> **ACTION ITEM**: An exact copy of every record is needed, with all pictures omitted.

> **RAW DATA**:

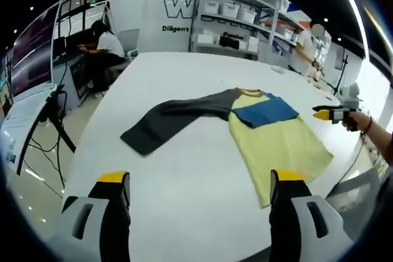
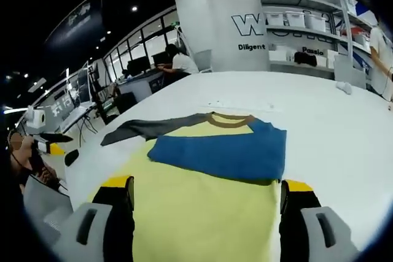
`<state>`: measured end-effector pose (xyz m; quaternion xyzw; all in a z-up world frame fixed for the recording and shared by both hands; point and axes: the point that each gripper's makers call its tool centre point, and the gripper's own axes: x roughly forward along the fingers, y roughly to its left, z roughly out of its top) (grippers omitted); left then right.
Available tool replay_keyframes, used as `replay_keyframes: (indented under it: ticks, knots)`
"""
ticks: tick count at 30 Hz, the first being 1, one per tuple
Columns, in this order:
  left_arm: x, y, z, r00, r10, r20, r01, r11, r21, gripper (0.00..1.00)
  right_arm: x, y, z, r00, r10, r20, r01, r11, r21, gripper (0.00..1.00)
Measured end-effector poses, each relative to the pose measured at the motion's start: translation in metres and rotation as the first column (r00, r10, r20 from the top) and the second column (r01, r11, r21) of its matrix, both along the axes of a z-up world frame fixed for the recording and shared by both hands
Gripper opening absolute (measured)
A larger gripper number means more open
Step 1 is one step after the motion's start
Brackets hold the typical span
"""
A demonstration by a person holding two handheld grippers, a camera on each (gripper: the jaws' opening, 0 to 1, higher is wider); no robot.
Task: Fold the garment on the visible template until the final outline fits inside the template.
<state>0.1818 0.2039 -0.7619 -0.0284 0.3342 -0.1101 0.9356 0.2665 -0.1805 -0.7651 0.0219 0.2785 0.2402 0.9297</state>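
Two open, empty grippers, left (image 1: 199, 188) & right (image 2: 207, 193), hover over the white worktop (image 1: 184, 176) w/ the garment (image 2: 202, 200) flat, blue sleeve (image 2: 224, 151) already folded in, grey sleeve (image 1: 166, 121) stretched out, prob next to fold

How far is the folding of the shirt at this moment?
Done: the blue sleeve lies folded across the yellow shirt. In hand: nothing; the left gripper and the right gripper are open above the white table. Left: the grey sleeve lies stretched out to the side, and the body is unfolded.
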Motion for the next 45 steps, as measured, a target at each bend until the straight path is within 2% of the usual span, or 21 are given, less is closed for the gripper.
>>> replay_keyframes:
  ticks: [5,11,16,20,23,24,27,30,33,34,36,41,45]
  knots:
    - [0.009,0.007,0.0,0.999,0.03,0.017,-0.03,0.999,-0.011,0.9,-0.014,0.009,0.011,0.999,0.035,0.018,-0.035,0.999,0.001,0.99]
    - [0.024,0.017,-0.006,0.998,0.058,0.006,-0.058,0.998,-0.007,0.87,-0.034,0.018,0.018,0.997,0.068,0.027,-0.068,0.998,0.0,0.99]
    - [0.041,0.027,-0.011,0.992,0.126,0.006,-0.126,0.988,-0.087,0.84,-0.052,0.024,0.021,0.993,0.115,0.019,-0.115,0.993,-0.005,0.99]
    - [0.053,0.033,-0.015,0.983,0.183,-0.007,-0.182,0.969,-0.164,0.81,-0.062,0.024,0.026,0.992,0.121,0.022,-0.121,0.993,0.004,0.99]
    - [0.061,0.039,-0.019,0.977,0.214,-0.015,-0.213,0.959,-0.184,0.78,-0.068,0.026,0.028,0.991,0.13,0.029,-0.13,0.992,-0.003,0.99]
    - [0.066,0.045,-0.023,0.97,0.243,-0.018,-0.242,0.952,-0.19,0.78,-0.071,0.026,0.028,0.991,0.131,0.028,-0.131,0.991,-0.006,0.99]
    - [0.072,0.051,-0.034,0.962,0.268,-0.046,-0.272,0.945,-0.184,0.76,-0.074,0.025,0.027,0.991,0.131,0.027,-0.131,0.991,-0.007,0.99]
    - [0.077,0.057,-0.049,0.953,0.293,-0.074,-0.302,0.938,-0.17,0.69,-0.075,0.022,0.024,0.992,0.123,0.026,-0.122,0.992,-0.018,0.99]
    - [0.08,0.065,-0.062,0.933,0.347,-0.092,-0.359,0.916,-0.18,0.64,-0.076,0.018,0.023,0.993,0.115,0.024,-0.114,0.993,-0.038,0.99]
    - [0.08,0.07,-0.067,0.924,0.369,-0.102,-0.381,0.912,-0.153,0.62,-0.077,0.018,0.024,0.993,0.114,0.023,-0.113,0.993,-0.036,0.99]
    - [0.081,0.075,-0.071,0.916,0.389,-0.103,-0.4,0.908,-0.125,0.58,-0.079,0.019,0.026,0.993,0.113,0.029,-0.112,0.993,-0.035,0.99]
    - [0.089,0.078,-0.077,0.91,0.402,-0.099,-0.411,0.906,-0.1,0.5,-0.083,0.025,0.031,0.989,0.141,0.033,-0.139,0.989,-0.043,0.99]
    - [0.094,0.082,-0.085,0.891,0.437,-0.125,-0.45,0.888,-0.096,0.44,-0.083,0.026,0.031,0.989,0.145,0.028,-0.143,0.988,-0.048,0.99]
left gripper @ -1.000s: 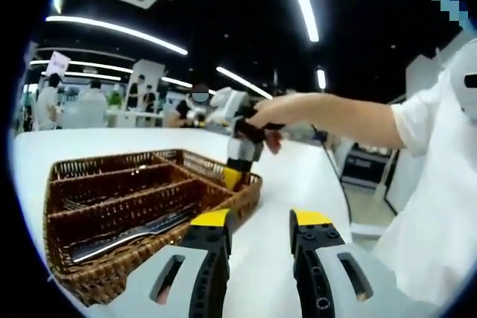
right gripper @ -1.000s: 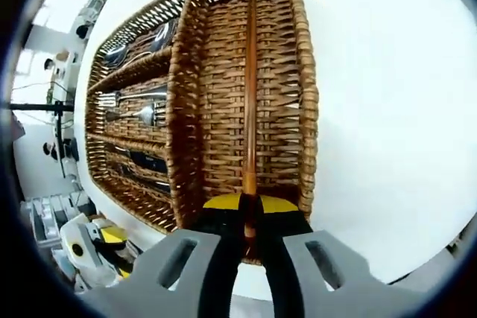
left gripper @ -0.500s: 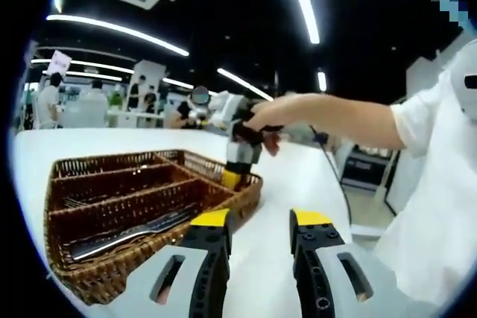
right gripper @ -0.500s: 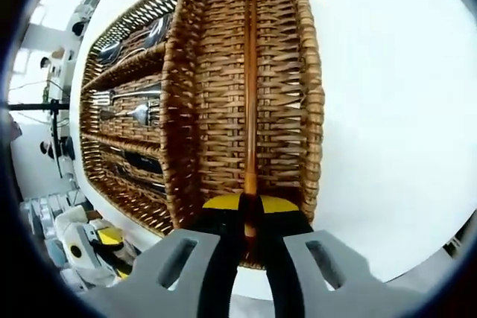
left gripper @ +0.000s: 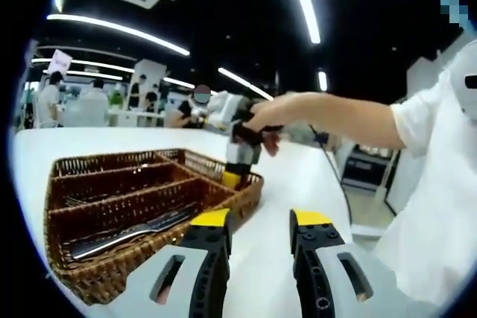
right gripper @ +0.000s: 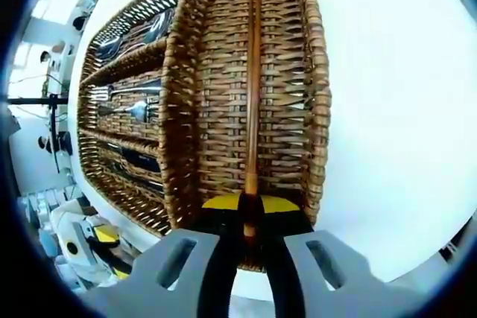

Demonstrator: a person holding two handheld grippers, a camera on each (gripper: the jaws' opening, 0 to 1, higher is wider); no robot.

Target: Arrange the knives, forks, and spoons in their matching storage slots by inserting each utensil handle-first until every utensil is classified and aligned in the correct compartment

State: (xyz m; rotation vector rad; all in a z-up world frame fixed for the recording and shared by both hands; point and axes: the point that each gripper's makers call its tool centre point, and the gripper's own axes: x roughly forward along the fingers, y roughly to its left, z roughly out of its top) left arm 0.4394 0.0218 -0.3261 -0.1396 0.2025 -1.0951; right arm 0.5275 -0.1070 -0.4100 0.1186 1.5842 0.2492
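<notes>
A brown wicker basket [right gripper: 319, 109] with long compartments sits on the white table. My right gripper [right gripper: 250, 206] is shut on the near end of a thin brown wooden stick [right gripper: 253, 87]. The stick runs lengthwise down the widest compartment. Spoons [right gripper: 134, 37], forks [right gripper: 125, 106] and dark-handled knives [right gripper: 140, 161] lie in the three narrower slots to the left. In the left gripper view the basket [left gripper: 112, 282] lies ahead on the left, with knives [left gripper: 127, 234] in its nearest slot. My left gripper [left gripper: 258, 223] stands open over the table beside it. The right gripper [left gripper: 234, 175], held by a hand, hangs over the basket's far right end.
White tabletop [right gripper: 395, 109] surrounds the basket, and its edge [left gripper: 344, 199] runs along the right of the left gripper view. A person's arm and white sleeve [left gripper: 417, 132] reach in from the right. Other people and tables stand far behind.
The right gripper view has drifted slightly over the basket, with the stick still held in the wide compartment. The left gripper view is almost unchanged.
</notes>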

> **THE ANSWER**:
`<state>`: measured end-effector pose (xyz m; quaternion xyzw; all in a z-up world frame fixed for the recording and shared by both hands; point and axes: the point that each gripper's makers call its tool centre point, and the gripper's own axes: x roughly forward along the fingers, y roughly to its left, z roughly out of its top) (grippers omitted); left then right.
Available tool replay_keyframes, used as `replay_keyframes: (indented under it: ticks, knots)`
"""
ticks: tick count at 30 Hz, the first being 1, one per tuple
Columns, in this order:
  left_arm: x, y, z, r00, r10, r20, r01, r11, r21, gripper (0.00..1.00)
  right_arm: x, y, z, r00, r10, r20, r01, r11, r21, gripper (0.00..1.00)
Measured end-effector poses, each relative to the pose measured at the motion's start: translation in metres and rotation as the first column (r00, r10, r20 from the top) and the second column (r01, r11, r21) of its matrix, both along the axes of a z-up world frame fixed for the recording and shared by both hands
Gripper opening absolute (measured)
A larger gripper number means more open
Step 1 is one step after the motion's start
Brackets hold the typical span
"""
A demonstration by a person holding two handheld grippers, a camera on each (gripper: the jaws' opening, 0 to 1, higher is wider); no robot.
Task: Fold the garment on the visible template until the final outline fits inside the template.
<state>0.1818 0.2039 -0.7619 -0.0284 0.3342 -0.1101 0.9356 0.2665 -0.1805 -0.7651 0.0219 0.2785 0.2402 0.9297</state>
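Two open, empty grippers, left (image 1: 199, 188) & right (image 2: 207, 193), hover over the white worktop (image 1: 184, 176) w/ the garment (image 2: 202, 200) flat, blue sleeve (image 2: 224, 151) already folded in, grey sleeve (image 1: 166, 121) stretched out, prob next to fold

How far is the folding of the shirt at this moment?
Done: the blue sleeve lies folded across the yellow shirt. In hand: nothing; the left gripper and the right gripper are open above the white table. Left: the grey sleeve lies stretched out to the side, and the body is unfolded.
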Motion for the next 45 steps, as measured, a target at each bend until the straight path is within 2% of the usual span, or 21 are given, less is closed for the gripper.
>>> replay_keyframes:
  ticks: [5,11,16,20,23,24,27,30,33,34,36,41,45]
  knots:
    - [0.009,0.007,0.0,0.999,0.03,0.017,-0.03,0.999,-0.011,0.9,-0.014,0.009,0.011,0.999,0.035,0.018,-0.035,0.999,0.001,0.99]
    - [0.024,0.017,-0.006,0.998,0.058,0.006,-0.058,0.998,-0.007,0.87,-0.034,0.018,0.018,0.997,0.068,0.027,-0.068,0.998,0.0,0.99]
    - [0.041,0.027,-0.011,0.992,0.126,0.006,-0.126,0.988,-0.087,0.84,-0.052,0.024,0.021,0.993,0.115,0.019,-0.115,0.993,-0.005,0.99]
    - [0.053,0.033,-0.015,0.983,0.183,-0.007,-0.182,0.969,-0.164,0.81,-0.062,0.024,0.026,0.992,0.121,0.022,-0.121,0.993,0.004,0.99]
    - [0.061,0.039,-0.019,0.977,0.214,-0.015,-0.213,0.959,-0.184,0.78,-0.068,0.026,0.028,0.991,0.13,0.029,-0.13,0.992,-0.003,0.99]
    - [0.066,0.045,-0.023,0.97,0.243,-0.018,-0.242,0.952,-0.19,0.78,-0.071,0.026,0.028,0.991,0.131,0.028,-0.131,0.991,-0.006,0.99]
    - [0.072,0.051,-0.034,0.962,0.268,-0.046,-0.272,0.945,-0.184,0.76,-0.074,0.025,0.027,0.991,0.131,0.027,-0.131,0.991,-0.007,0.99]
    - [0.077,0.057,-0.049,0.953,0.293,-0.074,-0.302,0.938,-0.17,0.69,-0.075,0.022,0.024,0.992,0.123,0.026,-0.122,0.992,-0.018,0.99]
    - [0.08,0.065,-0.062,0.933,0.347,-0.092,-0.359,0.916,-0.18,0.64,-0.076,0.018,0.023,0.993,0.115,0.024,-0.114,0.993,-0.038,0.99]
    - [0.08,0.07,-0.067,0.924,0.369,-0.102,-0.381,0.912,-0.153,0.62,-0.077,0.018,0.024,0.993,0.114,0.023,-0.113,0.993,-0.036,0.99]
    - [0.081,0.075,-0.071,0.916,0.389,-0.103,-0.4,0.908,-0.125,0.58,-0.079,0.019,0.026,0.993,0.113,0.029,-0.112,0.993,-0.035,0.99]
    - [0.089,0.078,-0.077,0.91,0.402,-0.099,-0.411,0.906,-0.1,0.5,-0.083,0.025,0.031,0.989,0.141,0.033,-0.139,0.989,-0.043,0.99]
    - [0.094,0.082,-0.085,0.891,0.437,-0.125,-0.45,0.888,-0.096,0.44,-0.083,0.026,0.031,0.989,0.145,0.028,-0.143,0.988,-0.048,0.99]
left gripper @ -1.000s: 
right gripper @ -1.000s: 
left gripper @ -0.500s: 
right gripper @ -0.500s: 
left gripper @ +0.000s: 
right gripper @ +0.000s: 

Demonstrator: a person holding two handheld grippers, a camera on each (gripper: the jaws' opening, 0 to 1, higher is wider); no robot.

Target: Arrange the knives, forks, and spoons in their matching storage slots by inserting each utensil handle-first until every utensil is classified and aligned in the correct compartment

State: (xyz m; rotation vector rad; all in a z-up world frame fixed for the recording and shared by both hands; point and axes: the point that each gripper's makers call its tool centre point, and the gripper's own axes: x roughly forward along the fingers, y roughly to its left, z roughly out of its top) left arm 0.4394 0.0218 -0.3261 -0.1396 0.2025 -1.0951; right arm 0.5275 -0.1070 -0.4100 0.1186 1.5842 0.2492
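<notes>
A brown wicker basket [right gripper: 319, 109] with long compartments sits on the white table. My right gripper [right gripper: 250, 206] is shut on the near end of a thin brown wooden stick [right gripper: 253, 87]. The stick runs lengthwise down the widest compartment. Spoons [right gripper: 134, 37], forks [right gripper: 125, 106] and dark-handled knives [right gripper: 140, 161] lie in the three narrower slots to the left. In the left gripper view the basket [left gripper: 112, 282] lies ahead on the left, with knives [left gripper: 127, 234] in its nearest slot. My left gripper [left gripper: 258, 223] stands open over the table beside it. The right gripper [left gripper: 234, 175], held by a hand, hangs over the basket's far right end.
White tabletop [right gripper: 395, 109] surrounds the basket, and its edge [left gripper: 344, 199] runs along the right of the left gripper view. A person's arm and white sleeve [left gripper: 417, 132] reach in from the right. Other people and tables stand far behind.
The right gripper view has drifted slightly over the basket, with the stick still held in the wide compartment. The left gripper view is almost unchanged.
</notes>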

This completes the answer to the exercise.